Exercise aim> The answer should hold only the lines from the beginning of the listing below to the line containing "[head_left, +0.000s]", both included, with every picture left out.

Supplied data>

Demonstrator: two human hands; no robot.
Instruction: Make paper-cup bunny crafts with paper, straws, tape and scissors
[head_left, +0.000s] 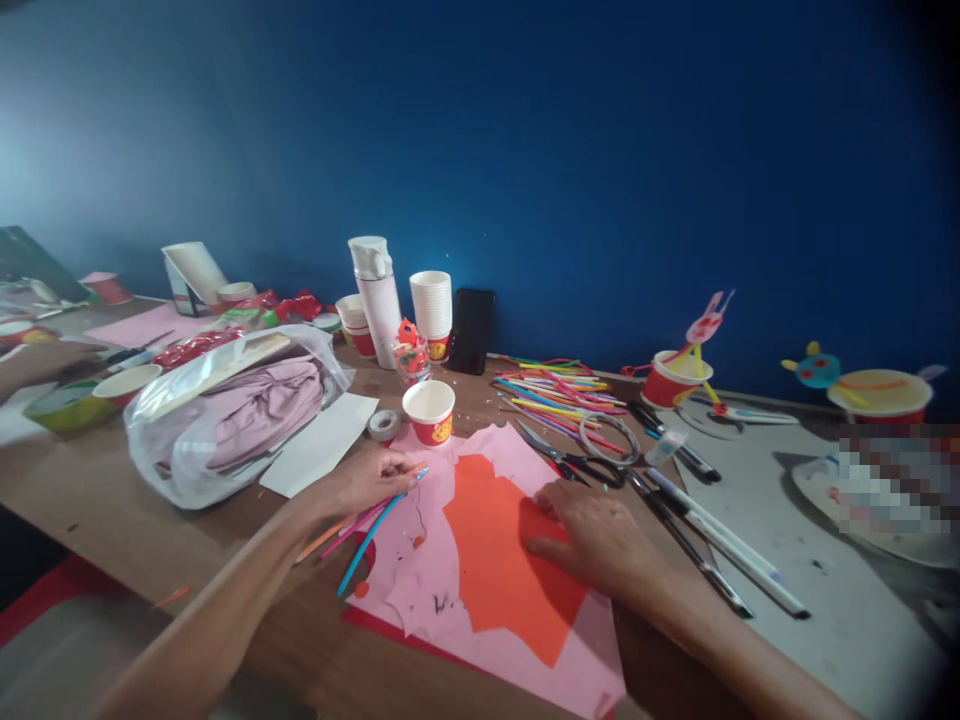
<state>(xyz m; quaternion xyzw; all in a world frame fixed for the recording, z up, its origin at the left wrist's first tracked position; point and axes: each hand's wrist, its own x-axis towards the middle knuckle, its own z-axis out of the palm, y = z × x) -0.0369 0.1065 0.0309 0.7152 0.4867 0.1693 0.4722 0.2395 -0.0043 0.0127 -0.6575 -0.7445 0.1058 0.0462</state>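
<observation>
My left hand (367, 480) grips several thin coloured sticks (371, 535), blue, pink and orange, whose ends reach over a sheet of pink paper (420, 590). My right hand (592, 535) lies flat with its fingers apart, pressing on an orange paper cutout (487, 530) that sits on the pink sheet. Both sheets rest on a wooden table (225, 530). Close to my right hand are black-handled scissors (592, 468) and several pens (712, 530).
A loose pile of coloured straws (559, 400) lies beyond the scissors. A plastic bag of cloth (232, 420), paper cups (431, 305), a white flask (379, 300) and a black phone (472, 330) stand further back. Another person's arm (45, 365) enters at far left.
</observation>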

Answer section>
Demonstrator: two human hands; no robot.
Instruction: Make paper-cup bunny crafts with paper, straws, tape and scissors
[head_left, +0.000s] 

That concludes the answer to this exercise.